### Instructions for the task
Find each line below where the word "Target" occurs, and copy it.

Records contained in a dataset

-*-*-

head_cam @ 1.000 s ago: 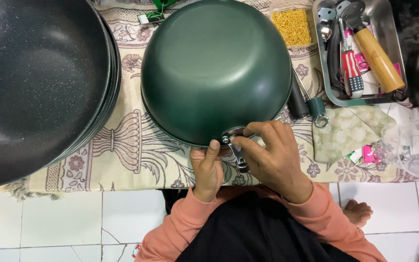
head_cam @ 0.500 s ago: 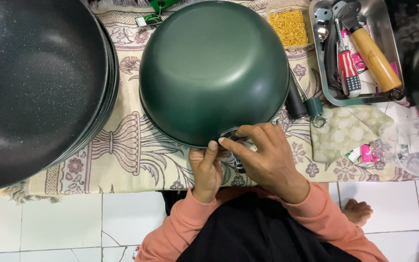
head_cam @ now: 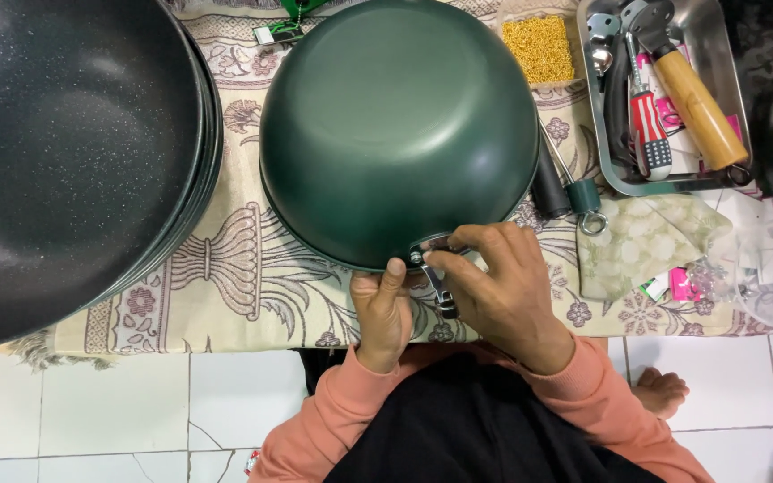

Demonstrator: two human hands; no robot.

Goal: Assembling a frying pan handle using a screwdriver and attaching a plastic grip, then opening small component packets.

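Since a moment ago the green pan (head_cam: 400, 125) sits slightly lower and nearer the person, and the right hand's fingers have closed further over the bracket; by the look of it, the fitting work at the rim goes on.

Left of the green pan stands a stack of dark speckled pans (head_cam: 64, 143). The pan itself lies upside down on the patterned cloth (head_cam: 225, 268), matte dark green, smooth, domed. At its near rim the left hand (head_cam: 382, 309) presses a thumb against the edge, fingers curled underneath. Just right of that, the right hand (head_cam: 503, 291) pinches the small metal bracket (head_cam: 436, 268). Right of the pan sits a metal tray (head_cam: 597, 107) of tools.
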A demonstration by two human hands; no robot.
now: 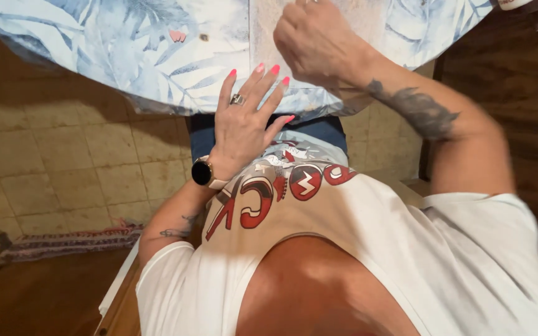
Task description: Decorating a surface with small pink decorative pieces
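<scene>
Now L hand (242,127) flat, grip open; R hand (319,40) fisted on tablecloth (157,56).

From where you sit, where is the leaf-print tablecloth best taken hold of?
Probably at the hanging hem of the tablecloth, where it drapes loose over the near table edge above the lap. Pinch that free fold from below and in front. The left hand, open with fingers spread, lies nearest it. The right hand is curled up on top, so it is less handy.

Left hand (244,121) lies flat, fingers (263,87) spread (pink nails), touching the leaf-print tablecloth (126,50).
</scene>
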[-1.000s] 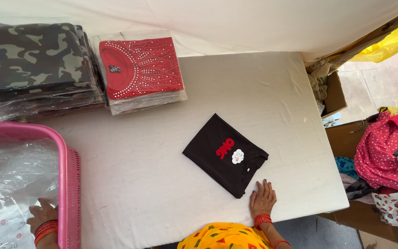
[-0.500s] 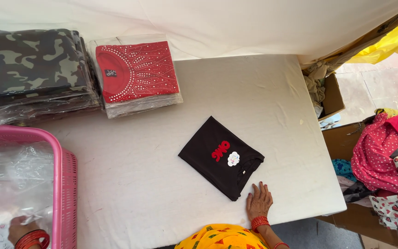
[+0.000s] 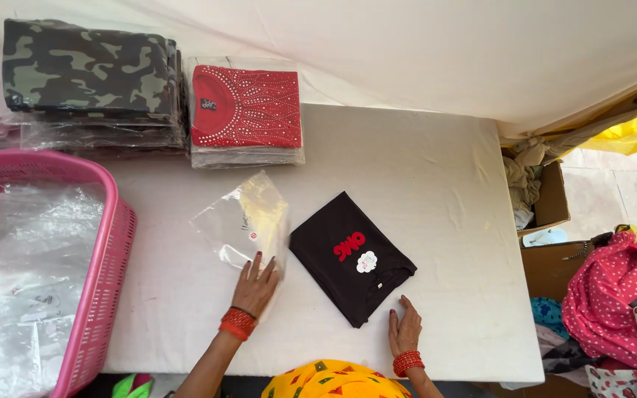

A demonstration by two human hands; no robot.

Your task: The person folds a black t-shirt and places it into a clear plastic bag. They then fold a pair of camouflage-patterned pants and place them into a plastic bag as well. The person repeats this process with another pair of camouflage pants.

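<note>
A folded black shirt (image 3: 351,256) with a red and white print lies on the white table (image 3: 422,191), turned at an angle. A clear plastic bag (image 3: 243,218) lies flat just left of it. My left hand (image 3: 256,286) rests palm down on the near edge of that bag, fingers spread. Flat on the table by the shirt's near corner lies my right hand (image 3: 405,330), touching or almost touching the cloth. Both wrists carry red bangles.
A pink basket (image 3: 101,273) filled with clear plastic bags stands at the left. At the back left are stacks of bagged folded shirts, camouflage (image 3: 86,74) and red (image 3: 245,107). Cardboard boxes (image 3: 551,199) and heaped clothes (image 3: 617,309) sit right of the table.
My left hand has come out of the pink basket and laid a clear plastic bag on the table beside the black shirt. My right hand has stayed by the shirt's corner.
</note>
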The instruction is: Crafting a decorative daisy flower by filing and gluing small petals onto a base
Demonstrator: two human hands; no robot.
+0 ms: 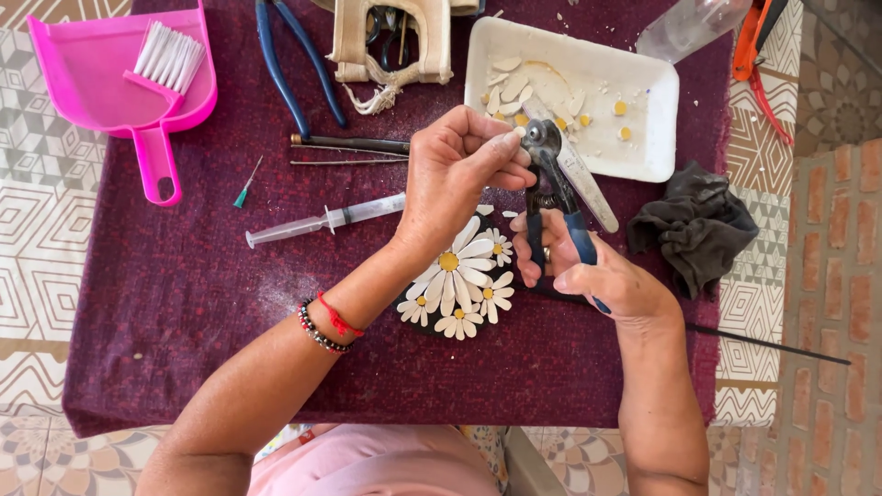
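Now the left hand [455, 170] pinches a small chip [520, 131] at the nippers [551, 174], handles squeezed below in the right hand [588, 271].

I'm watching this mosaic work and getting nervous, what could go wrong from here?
The left hand pinches a small piece right at the head of the nippers gripped by the right hand, so fingertips could get nipped. A cut chip could also fly off or drop onto the daisy mosaic below.
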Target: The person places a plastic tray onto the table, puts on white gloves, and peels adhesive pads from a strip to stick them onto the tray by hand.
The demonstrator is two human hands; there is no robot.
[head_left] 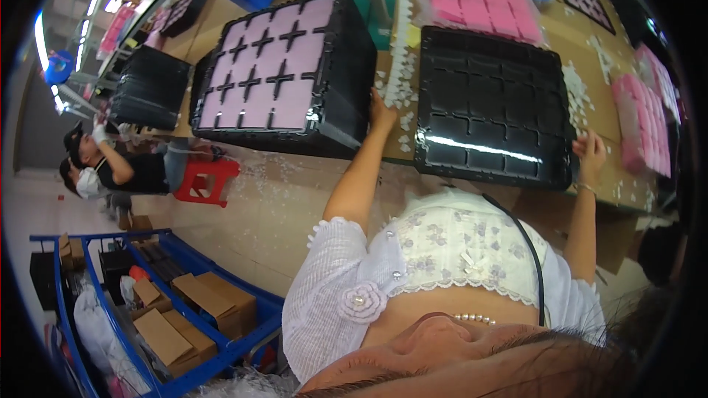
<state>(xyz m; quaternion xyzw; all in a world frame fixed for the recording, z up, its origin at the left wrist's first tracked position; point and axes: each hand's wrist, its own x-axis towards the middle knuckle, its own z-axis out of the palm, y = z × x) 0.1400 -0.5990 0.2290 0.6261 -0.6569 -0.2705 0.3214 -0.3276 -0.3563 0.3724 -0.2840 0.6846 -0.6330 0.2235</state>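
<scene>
Left hand: the left hand (381, 112) is laid against the right side wall of the stack of black trays (346, 81), fingers spread flat on it; nothing is clasped in it.
Left arm: the bare forearm is stretched out from the white sleeve (324, 302) toward the stack, nearly straight.
Right hand: the right hand (590, 151) is set at the near right corner of the empty black tray (490, 107), fingers loosely curled at its edge; whether the rim is pinched cannot be told.
Right arm: the arm is raised steeply from the elbow, a thin bracelet seen at the wrist.
Stack of trays: it stands on the brown worktable (582, 44), left of the empty tray; its top tray is filled with pink pads (262, 74) in a grid.
Empty tray: it lies flat before the person, between the two hands, its compartments bare.
White scraps: small white pieces (402, 77) are strewn in the gap between stack and tray and along the tray's right side.
Surroundings: more pink pads (479, 0) are laid beyond the tray; a blue cart with cardboard boxes (184, 317) stands on the floor at lower left, and a red stool (206, 177) near another seated person.
</scene>
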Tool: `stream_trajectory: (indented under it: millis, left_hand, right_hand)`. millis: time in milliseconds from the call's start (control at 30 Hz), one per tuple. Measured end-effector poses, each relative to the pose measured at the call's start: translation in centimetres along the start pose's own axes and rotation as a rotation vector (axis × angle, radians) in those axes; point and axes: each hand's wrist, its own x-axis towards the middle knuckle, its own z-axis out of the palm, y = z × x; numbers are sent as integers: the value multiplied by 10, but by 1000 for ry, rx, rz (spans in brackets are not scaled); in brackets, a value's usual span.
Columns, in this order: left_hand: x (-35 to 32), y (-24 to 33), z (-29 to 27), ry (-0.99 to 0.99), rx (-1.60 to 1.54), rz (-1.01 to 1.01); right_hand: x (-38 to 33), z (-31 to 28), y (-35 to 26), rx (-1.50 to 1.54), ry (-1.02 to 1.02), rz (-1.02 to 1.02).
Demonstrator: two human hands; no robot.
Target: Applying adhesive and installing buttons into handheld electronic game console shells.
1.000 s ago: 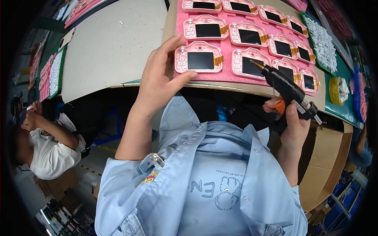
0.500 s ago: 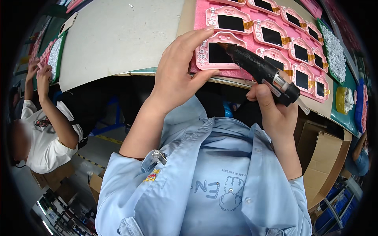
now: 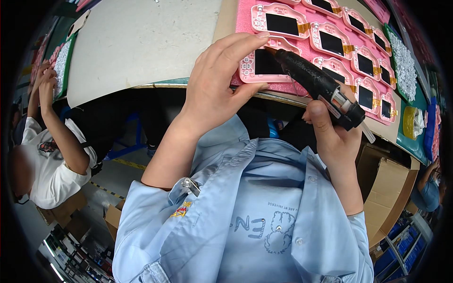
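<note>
My left hand (image 3: 218,80) grips the nearest pink plastic housing with a dark screen (image 3: 259,65), thumb at its front edge and fingers over its top left corner. My right hand (image 3: 332,134) holds a black glue gun (image 3: 317,85) whose nozzle tip touches the top edge of that housing. The housing lies on a pink foam tray (image 3: 241,19) with several more pink housings in rows (image 3: 330,42).
A grey-white board (image 3: 141,37) covers the table left of the tray. A green tray of white parts (image 3: 406,61) lies at the right. A person in a white shirt (image 3: 47,155) works at the left. Cardboard boxes (image 3: 387,188) stand at lower right.
The glue gun swung from the right side of the tray over to the nearest housing, and its nozzle now rests on it. My left hand kept hold of that housing.
</note>
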Motion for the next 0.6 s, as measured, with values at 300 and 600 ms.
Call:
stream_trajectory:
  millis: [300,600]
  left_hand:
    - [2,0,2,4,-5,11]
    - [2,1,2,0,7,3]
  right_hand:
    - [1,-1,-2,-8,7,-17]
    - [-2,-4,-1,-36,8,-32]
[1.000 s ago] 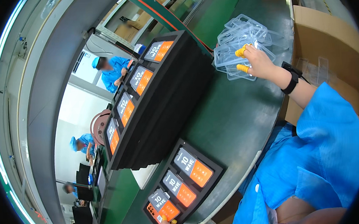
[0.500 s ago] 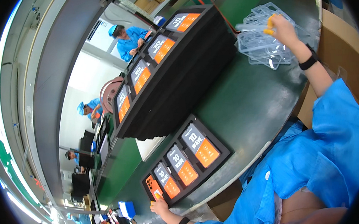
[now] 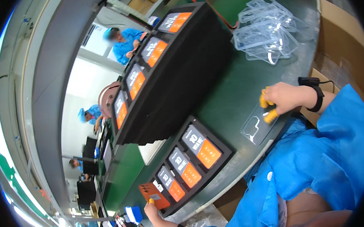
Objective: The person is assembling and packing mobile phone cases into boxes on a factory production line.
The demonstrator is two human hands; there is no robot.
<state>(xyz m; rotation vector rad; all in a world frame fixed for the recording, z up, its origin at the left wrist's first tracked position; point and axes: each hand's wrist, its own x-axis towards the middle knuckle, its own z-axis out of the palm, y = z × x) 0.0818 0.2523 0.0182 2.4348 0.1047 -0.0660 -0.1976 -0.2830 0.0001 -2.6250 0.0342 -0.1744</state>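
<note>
Now your right hand (image 3: 284, 98), fingers closed, pinches a clear phone case (image 3: 259, 126) on the green table (image 3: 231, 97); your left hand (image 3: 151, 209) grips an orange case (image 3: 152, 195) at the black tray's (image 3: 218, 147) near end.

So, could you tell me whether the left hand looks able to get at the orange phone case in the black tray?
Probably yes: the left hand already touches the orange phone case at the black tray end, nothing between.

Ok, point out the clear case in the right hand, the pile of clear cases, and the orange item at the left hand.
clear case (image 3: 257, 129), head view, flat middle.
pile of clear cases (image 3: 264, 29), head view, pile's centre.
orange item (image 3: 153, 195), head view, its face.
</note>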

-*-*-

### Response to this exercise
Target: The person places a plastic tray onto the table, puts on white gloves, and peels adhesive pads from a strip to stick them onto the tray by hand.
Target: Applying adhesive and installing buttons into handheld electronic game console shells.

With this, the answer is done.